In: Economics
Consider a bank whose total loans are equal to $800 million and required reserves are $40 million. The reserve requirement is 10%.
a) Fill in the bank’s balance sheet, assuming that it does not hold excess reserves.
Loans = $___ million;
Required reserves = $___ million
Deposits = $___ million;
Net worth = $___ million
Total assets = $___ million
b) The value of the money multiplier is .____ It depends_____on the reserve ratio (type in negatively or positively).
c) Suppose that the Fed injects $80 billion of new reserves into the banking system.

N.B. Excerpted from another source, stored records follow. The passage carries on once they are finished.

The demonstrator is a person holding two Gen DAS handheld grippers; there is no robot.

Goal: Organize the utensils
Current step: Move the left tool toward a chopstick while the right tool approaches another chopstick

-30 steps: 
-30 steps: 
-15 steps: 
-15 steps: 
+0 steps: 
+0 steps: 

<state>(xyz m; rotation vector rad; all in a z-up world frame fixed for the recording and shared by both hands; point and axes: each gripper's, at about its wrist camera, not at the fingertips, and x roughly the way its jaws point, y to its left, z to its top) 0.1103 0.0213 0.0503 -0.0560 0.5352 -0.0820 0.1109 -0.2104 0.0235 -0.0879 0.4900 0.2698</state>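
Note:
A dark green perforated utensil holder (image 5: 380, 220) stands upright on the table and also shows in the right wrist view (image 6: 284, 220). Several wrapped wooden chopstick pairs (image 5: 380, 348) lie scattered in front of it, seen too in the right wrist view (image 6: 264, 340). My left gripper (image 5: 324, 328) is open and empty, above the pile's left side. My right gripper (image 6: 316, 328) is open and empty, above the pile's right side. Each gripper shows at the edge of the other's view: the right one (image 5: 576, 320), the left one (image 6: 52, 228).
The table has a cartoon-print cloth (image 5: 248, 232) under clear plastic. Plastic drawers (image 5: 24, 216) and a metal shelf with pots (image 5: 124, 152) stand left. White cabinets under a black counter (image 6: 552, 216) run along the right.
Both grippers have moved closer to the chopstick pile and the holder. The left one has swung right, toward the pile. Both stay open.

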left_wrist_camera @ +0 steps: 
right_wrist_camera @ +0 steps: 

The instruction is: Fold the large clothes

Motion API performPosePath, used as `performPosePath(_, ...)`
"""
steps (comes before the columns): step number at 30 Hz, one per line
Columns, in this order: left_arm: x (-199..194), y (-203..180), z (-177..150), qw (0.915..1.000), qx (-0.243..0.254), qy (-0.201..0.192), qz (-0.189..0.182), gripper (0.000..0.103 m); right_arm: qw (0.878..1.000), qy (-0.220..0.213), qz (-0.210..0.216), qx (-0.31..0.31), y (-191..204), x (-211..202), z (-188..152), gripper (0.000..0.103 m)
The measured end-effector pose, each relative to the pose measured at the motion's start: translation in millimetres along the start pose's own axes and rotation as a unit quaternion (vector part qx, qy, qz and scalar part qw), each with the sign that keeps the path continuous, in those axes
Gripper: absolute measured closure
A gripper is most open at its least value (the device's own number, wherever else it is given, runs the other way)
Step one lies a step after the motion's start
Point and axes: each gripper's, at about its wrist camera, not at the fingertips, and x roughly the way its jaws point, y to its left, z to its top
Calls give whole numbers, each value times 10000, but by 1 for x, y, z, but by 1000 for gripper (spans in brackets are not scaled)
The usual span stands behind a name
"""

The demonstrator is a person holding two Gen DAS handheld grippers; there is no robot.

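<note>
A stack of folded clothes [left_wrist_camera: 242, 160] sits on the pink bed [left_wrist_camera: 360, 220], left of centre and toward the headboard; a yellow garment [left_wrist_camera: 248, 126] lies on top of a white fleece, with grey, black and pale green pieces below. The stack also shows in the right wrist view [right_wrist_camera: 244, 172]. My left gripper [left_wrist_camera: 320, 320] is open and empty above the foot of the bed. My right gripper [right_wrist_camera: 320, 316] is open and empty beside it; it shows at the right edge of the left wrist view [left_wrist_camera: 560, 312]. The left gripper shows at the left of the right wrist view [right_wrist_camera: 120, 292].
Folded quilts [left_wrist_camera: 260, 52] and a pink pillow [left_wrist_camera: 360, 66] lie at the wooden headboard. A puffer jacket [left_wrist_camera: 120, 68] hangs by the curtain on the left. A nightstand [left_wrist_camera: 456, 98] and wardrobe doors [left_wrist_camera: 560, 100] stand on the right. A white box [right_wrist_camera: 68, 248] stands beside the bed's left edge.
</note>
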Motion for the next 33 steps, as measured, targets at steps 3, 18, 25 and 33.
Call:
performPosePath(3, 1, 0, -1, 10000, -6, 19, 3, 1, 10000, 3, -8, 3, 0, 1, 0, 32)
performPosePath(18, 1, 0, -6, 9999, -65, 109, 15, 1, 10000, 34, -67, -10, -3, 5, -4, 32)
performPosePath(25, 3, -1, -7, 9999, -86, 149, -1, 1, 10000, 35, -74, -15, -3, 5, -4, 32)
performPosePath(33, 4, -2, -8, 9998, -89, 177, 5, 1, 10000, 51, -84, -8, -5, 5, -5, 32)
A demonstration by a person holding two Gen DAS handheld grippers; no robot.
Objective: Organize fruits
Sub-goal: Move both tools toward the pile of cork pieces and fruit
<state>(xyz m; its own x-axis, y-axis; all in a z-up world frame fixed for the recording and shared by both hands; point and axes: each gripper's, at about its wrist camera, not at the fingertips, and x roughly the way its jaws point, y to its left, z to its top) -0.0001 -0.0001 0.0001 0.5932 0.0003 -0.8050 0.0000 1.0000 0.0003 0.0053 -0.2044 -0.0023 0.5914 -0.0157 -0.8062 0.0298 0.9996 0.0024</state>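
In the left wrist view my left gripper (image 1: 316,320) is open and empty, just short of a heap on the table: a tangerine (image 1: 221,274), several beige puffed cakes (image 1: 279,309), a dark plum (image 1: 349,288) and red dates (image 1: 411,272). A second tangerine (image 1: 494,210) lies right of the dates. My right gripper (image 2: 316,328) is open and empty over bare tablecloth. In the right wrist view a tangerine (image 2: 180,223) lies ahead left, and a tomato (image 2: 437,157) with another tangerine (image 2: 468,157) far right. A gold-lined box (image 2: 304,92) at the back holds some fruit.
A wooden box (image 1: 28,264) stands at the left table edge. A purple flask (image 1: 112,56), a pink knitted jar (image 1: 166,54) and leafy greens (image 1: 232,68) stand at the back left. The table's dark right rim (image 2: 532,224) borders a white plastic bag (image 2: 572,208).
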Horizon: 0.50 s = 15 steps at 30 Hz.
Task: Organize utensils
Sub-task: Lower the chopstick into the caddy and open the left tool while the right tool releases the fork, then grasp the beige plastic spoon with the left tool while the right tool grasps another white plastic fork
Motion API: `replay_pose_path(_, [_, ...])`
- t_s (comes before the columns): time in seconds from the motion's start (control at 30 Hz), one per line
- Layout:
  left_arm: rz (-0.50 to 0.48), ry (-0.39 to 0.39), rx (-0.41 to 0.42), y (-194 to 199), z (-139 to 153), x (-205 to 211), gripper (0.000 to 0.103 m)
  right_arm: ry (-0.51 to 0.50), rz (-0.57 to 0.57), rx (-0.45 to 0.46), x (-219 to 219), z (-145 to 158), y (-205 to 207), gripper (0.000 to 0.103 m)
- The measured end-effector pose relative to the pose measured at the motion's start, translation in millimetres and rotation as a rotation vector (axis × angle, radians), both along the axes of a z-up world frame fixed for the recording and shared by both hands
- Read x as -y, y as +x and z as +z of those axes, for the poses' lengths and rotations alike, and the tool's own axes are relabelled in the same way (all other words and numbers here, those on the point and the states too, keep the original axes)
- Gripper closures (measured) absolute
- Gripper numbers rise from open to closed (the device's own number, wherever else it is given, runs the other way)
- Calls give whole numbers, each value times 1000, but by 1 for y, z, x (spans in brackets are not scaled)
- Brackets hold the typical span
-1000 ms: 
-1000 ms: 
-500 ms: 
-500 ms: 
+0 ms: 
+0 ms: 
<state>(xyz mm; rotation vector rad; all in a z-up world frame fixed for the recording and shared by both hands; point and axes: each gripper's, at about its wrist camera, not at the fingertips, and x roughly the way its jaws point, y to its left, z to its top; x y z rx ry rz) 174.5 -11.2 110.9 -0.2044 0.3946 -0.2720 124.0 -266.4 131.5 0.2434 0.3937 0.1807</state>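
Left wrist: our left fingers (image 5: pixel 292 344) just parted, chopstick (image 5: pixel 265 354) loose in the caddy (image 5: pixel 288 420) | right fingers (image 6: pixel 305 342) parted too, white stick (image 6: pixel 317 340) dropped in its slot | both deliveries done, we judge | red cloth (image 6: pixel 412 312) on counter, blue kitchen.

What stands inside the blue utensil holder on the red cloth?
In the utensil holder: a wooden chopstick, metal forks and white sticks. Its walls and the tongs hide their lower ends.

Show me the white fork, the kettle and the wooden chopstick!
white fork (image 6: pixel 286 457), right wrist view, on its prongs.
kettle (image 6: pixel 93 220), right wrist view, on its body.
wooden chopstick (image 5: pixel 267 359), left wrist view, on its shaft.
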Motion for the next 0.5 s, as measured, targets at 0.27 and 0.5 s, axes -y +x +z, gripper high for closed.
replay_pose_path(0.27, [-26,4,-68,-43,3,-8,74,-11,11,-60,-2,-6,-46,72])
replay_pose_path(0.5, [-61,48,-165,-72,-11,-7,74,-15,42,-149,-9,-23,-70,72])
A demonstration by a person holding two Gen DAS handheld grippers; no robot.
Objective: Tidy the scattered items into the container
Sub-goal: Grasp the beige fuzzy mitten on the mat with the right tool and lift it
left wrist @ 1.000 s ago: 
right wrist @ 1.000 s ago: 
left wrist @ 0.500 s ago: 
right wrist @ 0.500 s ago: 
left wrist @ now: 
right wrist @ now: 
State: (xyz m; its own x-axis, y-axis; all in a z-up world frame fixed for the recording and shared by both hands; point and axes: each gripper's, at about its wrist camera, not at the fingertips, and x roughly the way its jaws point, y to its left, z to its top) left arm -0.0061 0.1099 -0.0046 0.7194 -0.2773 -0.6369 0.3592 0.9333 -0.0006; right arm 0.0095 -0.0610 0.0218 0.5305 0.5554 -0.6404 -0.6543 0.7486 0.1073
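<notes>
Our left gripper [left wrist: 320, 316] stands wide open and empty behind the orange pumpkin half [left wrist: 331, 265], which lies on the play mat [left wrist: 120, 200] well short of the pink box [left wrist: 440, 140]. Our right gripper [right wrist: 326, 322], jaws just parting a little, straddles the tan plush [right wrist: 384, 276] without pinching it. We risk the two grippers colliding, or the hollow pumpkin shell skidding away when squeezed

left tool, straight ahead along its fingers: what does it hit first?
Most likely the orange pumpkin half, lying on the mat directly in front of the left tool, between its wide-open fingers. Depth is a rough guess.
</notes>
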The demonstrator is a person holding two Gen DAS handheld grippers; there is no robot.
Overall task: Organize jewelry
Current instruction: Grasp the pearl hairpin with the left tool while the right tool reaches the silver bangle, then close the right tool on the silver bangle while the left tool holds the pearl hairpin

Given the money multiplier computed in b), the total change in money supply in the whole banking system will be at most $____ billion
Bank has total loans of $800 million and required reserves of $40 million and the reserve requirement is 10%.
(a)
The loans are $800 million.
The required reserves are $40 million.
Deposits = Required reserves/Reserve requirement = $40 million/0.10 = $400 million
The deposits are $400 million.
Net worth = Loans + Required reserves - Deposits = $800 million + $40 million - $400 million = $440 million
The net worth is $440 million.
Total assets = Deposits + Net worth = $400 million + $440 million = $840 million
The total assets are $840 million.
(b)
Calculate the value of multiplier -
Multiplier = 1/Reserve requirement = 1/0.10 = 10
The value of the money multiplier is 10.
There exists an inverse relationship between reserve requirement and the money multiplier.
So,
It depends negatively on the reserve ratio.
(c)
New reserves in the banking system = $80 billion
Money multiplier = 10
Calculate the total change in the money supply -
Total change in money supply = New reserves * Money multiplier = $80 billion * 10 = $800 billion
Thus,
The total change in the money supply in the whole banking system will be at most $800 billion.